» What is expected: Determine how many lines in the data below contain "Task" and write only that number.

(Excerpts from a dataset)
___

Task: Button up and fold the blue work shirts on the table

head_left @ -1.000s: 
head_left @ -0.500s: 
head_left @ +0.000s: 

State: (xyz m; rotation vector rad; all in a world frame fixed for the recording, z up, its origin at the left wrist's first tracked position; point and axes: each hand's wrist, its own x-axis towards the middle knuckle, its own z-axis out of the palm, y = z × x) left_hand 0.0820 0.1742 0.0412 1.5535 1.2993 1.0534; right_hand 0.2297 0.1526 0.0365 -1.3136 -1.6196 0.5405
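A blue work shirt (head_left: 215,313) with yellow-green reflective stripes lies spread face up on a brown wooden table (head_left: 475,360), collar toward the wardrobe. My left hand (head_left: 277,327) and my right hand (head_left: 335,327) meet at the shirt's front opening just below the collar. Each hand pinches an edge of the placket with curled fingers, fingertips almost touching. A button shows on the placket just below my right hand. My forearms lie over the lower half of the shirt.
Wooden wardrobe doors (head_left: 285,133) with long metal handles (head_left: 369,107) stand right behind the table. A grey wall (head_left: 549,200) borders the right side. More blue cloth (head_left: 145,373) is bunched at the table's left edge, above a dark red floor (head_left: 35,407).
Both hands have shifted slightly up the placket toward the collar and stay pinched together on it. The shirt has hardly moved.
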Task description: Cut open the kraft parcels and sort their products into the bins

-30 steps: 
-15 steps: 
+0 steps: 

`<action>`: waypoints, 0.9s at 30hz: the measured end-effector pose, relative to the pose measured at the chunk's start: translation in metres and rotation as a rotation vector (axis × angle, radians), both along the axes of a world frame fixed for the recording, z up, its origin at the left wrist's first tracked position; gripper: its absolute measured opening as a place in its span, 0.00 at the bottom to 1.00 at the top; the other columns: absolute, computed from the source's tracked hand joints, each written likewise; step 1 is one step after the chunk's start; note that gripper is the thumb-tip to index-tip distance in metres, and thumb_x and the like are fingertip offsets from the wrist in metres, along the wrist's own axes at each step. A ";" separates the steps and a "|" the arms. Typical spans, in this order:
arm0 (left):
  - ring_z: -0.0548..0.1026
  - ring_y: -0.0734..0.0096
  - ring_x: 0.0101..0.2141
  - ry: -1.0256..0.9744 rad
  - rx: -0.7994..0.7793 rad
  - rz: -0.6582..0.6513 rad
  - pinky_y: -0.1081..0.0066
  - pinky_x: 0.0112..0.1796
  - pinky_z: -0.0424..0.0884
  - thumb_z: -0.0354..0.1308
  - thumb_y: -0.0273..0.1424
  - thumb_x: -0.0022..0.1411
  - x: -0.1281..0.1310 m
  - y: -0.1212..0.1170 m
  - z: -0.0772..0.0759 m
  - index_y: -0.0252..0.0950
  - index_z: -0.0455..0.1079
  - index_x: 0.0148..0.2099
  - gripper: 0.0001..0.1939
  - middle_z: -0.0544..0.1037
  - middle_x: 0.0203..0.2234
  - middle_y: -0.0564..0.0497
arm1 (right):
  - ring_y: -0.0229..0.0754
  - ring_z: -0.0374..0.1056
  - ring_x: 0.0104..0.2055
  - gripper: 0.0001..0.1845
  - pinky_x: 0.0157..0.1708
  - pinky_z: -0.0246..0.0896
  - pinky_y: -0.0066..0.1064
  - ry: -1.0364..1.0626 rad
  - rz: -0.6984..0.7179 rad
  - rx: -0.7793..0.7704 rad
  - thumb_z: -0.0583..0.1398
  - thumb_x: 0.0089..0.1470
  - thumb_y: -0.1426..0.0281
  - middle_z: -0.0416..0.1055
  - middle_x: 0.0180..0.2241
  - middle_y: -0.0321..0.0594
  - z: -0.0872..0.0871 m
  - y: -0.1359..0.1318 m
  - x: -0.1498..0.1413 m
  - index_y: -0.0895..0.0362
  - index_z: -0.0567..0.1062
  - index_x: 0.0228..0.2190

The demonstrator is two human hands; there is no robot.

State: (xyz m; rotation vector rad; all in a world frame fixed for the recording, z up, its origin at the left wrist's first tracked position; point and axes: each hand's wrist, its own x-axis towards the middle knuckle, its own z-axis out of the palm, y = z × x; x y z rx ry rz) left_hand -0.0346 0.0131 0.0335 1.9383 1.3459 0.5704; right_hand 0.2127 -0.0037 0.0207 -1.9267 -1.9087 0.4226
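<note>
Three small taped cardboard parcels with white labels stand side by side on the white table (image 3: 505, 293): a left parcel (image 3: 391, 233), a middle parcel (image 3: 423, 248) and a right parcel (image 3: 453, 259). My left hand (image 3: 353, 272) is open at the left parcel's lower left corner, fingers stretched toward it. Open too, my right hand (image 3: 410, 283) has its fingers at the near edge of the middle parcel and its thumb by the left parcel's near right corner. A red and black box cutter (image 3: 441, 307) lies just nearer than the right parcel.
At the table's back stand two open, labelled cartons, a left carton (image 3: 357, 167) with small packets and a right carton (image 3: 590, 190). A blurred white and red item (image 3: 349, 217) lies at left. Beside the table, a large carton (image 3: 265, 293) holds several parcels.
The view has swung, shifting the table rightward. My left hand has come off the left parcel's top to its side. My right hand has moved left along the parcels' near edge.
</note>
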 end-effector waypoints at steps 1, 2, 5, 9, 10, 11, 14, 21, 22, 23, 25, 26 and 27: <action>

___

» Answer box: 2